I see three limits to client-side remixing. All can be raised:

  • Bad client software. It either doesn’t work or barely works and you need a very keen eye to find a gratis download amongst enticements to buy a super-premium subscription version (cf RealPlayer).
  • Lack of expressivity. Remixers don’t just overlay source segments, they also apply various effects to the same.
  • Streaming-like experience. In order to obtain a smooth client-side remix playback you (actually your client, this is a subset of “bad client software”) will have to download most of the needed source content first. I often have a bad experience with playing-while-downloading of individual songs and videos over the net, nevermind many coordinated sources.
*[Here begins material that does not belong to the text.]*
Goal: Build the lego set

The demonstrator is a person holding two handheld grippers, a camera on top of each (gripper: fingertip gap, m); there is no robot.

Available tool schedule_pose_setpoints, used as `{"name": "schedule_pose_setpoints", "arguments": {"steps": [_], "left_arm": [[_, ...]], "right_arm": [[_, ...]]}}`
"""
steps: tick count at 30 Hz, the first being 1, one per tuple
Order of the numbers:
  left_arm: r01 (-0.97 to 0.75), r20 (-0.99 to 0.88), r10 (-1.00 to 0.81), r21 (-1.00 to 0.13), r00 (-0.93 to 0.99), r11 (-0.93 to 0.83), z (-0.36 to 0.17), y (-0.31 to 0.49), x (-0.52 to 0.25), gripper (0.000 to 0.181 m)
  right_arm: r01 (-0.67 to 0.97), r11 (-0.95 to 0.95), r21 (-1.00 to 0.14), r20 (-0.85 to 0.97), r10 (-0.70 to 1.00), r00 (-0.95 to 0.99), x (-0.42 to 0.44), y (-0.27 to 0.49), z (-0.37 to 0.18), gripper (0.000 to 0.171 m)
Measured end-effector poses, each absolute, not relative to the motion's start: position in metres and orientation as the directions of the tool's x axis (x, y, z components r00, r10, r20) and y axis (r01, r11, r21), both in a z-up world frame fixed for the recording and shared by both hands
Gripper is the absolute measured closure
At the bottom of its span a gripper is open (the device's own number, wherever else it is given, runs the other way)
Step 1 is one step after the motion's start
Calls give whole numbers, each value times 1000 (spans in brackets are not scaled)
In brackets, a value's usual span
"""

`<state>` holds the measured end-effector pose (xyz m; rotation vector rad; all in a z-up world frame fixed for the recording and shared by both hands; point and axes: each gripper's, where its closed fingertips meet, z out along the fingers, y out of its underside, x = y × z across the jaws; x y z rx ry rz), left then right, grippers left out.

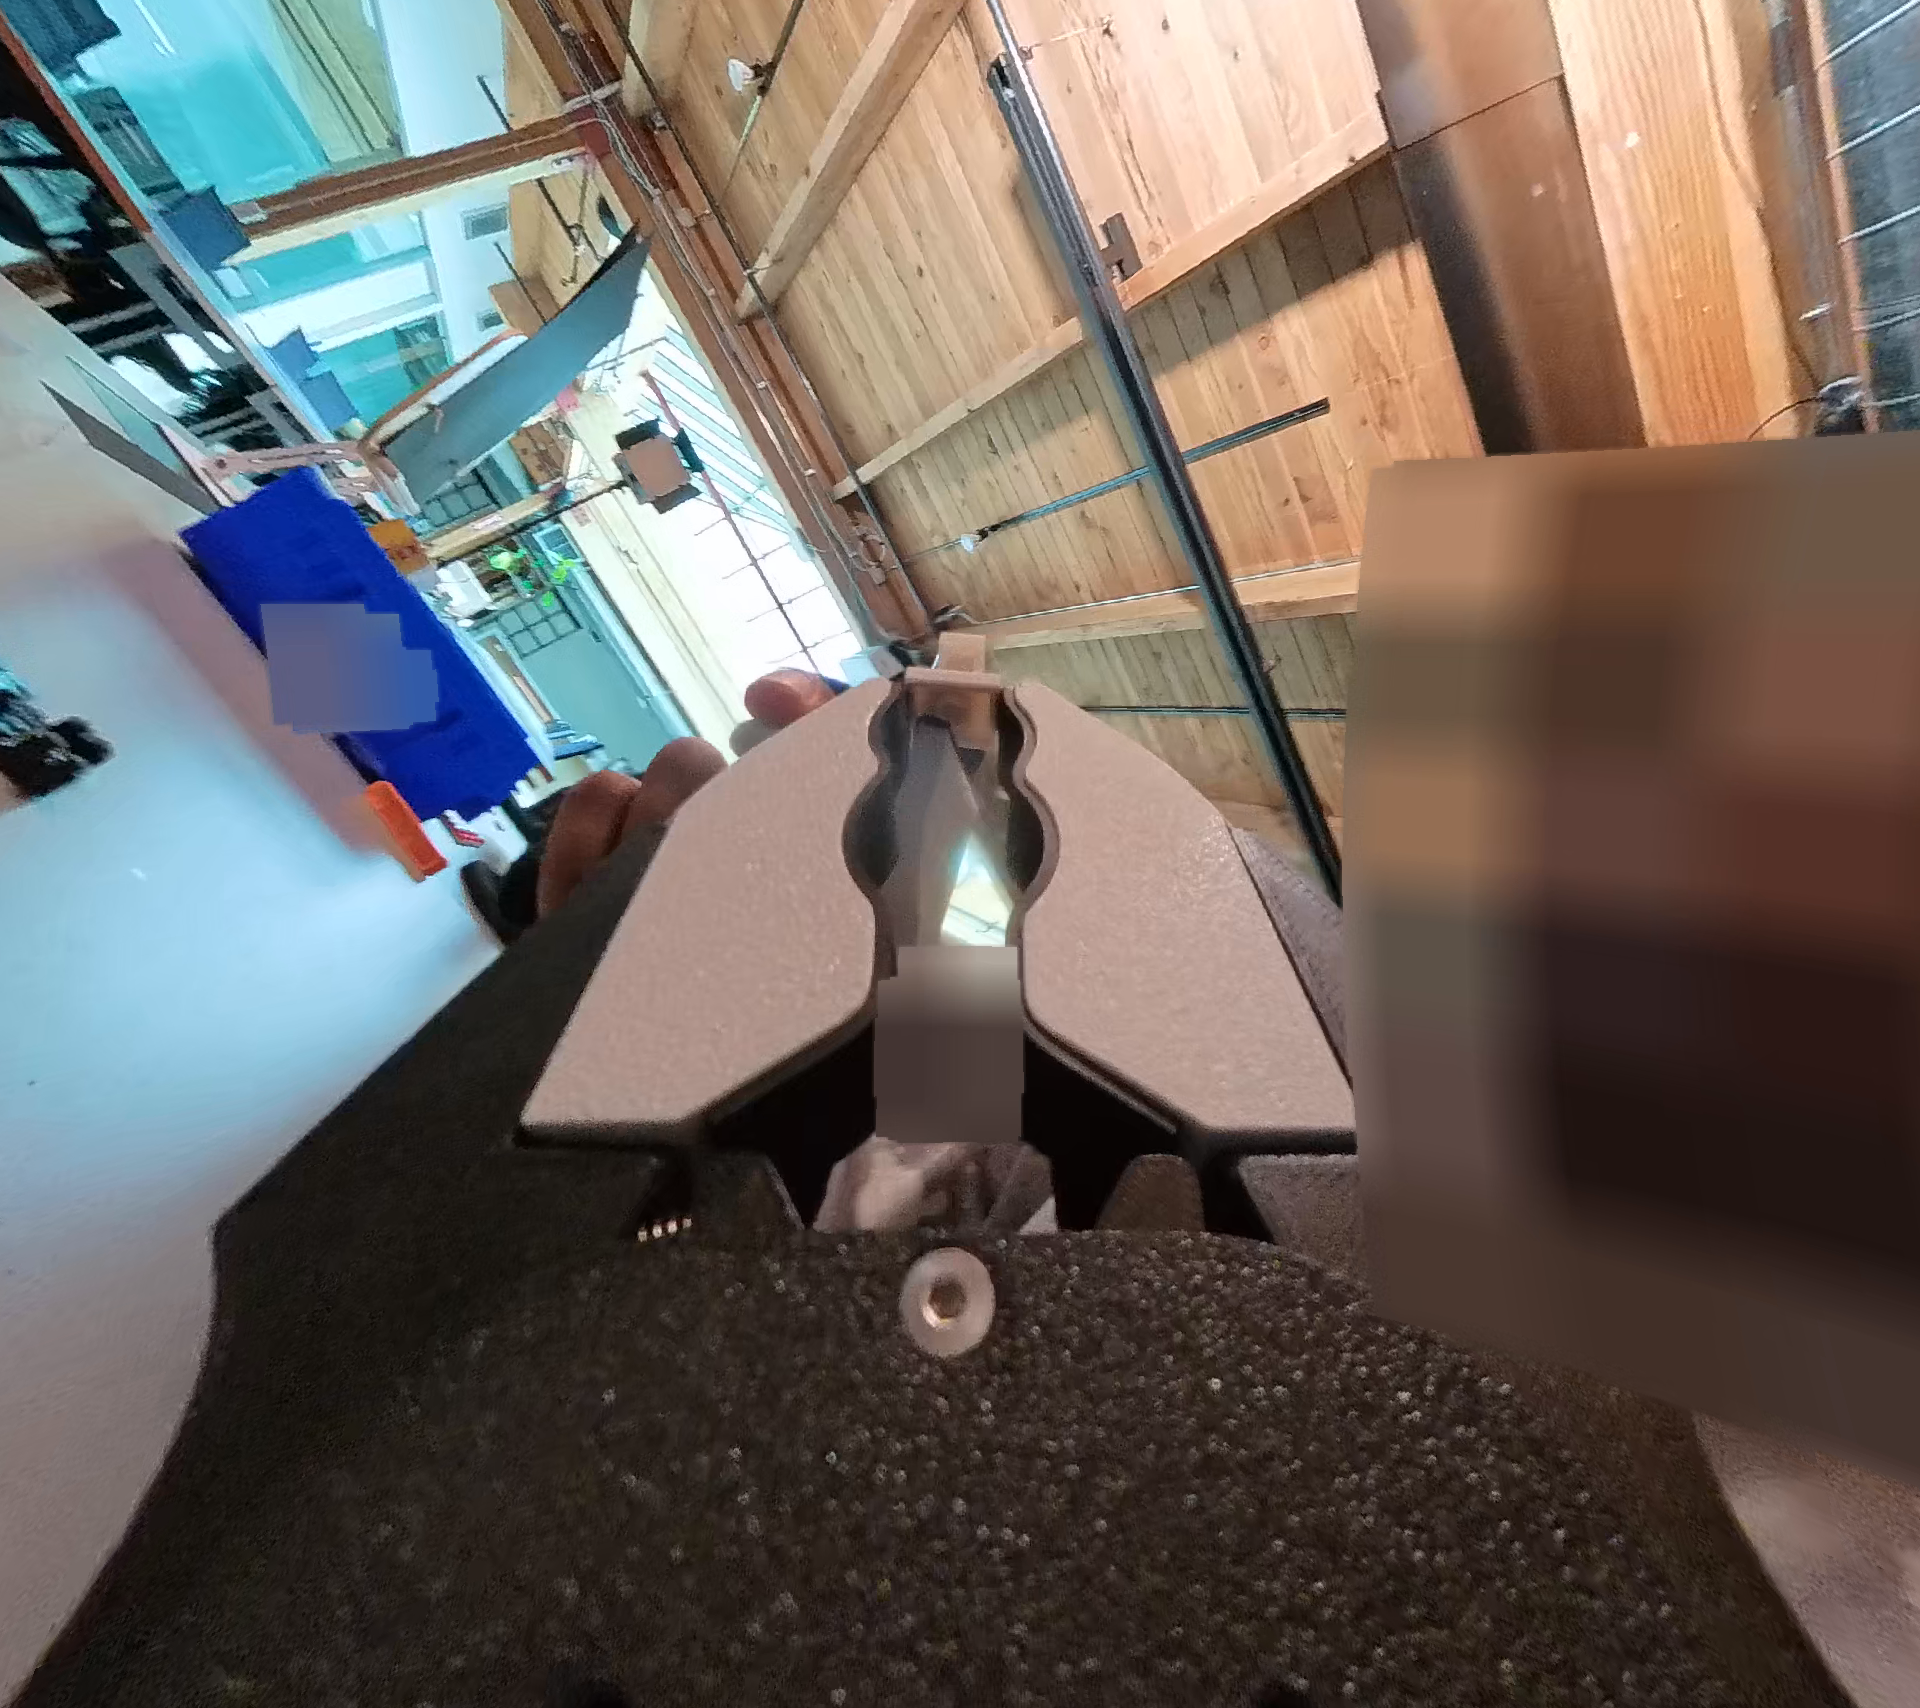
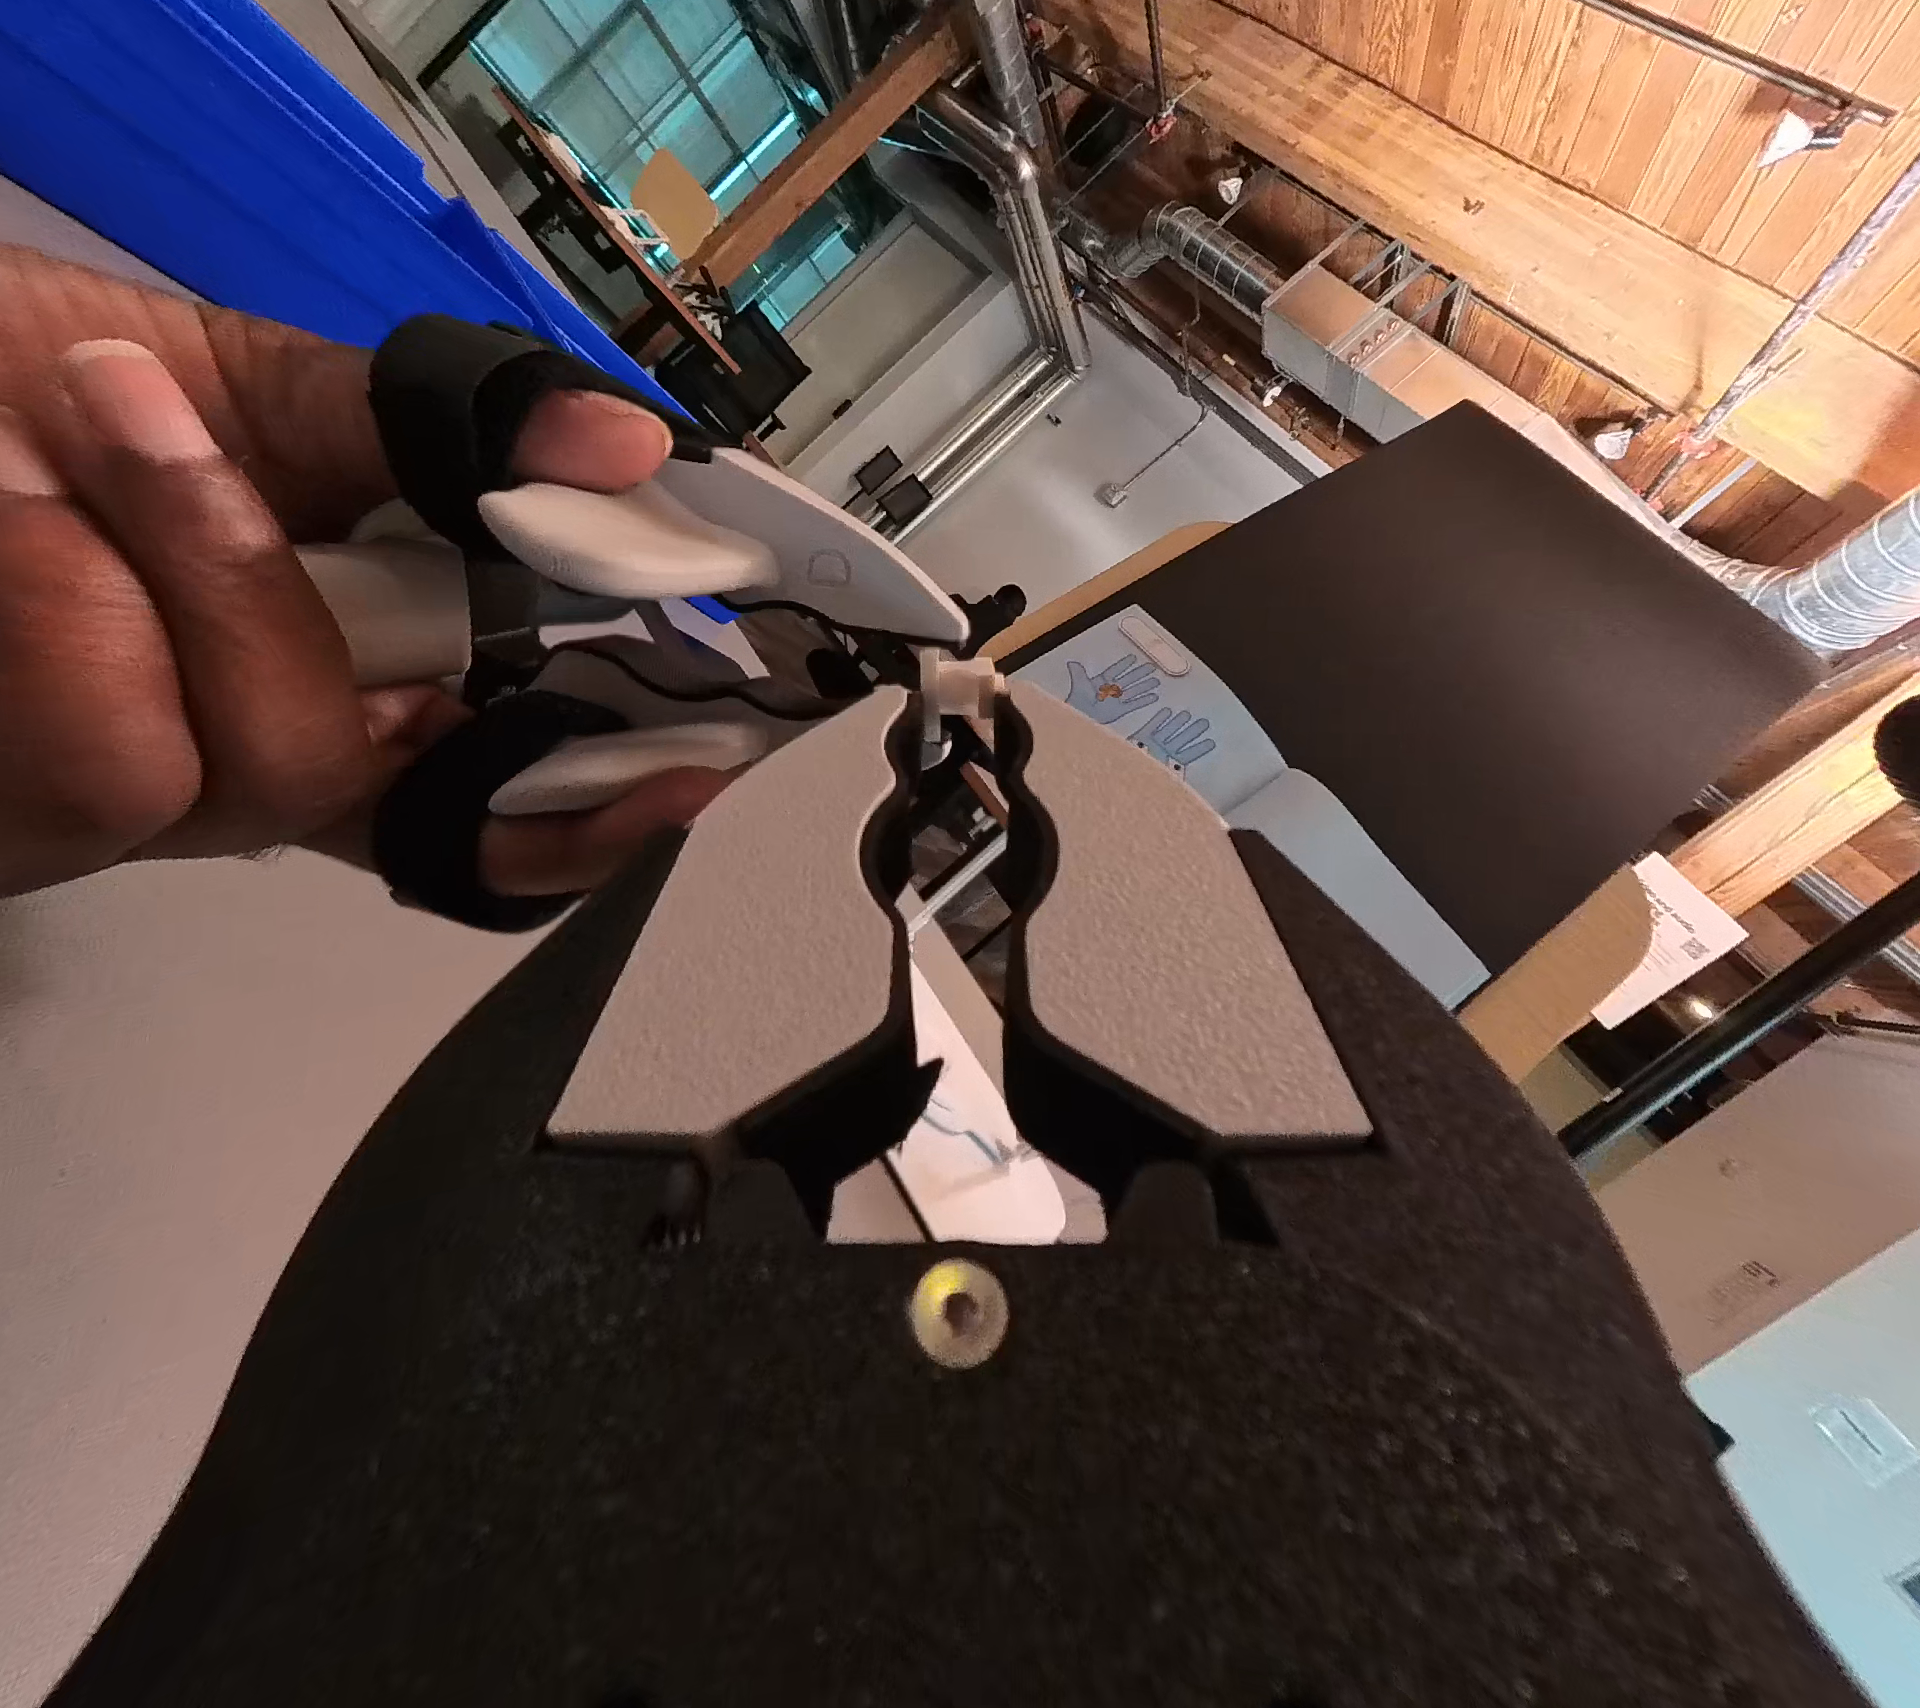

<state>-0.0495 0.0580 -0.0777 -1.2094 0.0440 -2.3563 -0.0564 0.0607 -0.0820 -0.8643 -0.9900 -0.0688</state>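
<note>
Writing visible only on a white paper sheet (image 2: 1681, 939) pinned at the right edge of the right wrist view and on a pale blue poster (image 2: 1164, 723) with drawn hands, both too small to read and not repeated here; a small embossed mark on a grey finger of the far gripper, no brand legible. Right gripper (image 2: 951, 702) with jaws closed on a small white lego piece (image 2: 958, 684), pinched just at the fingertips and sticking out past them. Left gripper (image 2: 961, 635), held by a hand (image 2: 156, 598) with black finger straps, reaching from the left so that its grey tip touches the top of the same white piece. In the left wrist view, left gripper (image 1: 951, 687) with tips nearly together, clamped on a small pale lego piece (image 1: 958, 656) that sits across the tips and rises a little above them; fingers (image 1: 623, 817) of a hand just behind the left jaw. Blue plastic bin (image 1: 343, 619) farther off to the left, also seen at upper left in the right wrist view. Small orange piece (image 1: 405, 827) just below the bin on a white table (image 1: 156, 983). Wooden plank ceiling (image 2: 1507, 48) above.
</note>
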Motion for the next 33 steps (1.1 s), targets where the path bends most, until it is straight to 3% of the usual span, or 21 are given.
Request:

I suspect that with excellent client software the client-side remix experience could be very good. Lack of expressivity seems like the toughest hurdle to me. However, if said excellent client software can download and run code safely … effectlets?

Video games seem like a highly constrained example of what client-side remixing could do. They pull off co-ordinating lots of different source media (sometimes all local, but that’s beside the point) with code quite well, versus hardcoding different sources into a single stream at the point of production.

However, anytime in the near future using client-side remixing to evade those who would prevent distribution of The Grey Album and the like is pointless. Client-side remixing isn’t up to the task, and you can still download the album from the web after weeks of brouhaha, nevermind P2P networks.

Memory augmentation: cc-metadata client-side remixing [1] [2]

REGISTER NOW. IT’S FREE AND IT’S REQUIRED.

Thursday, February 26th, 2004

Experimenting with vote links:

Goodbye, WP, join the LAT in the infinite unread bin.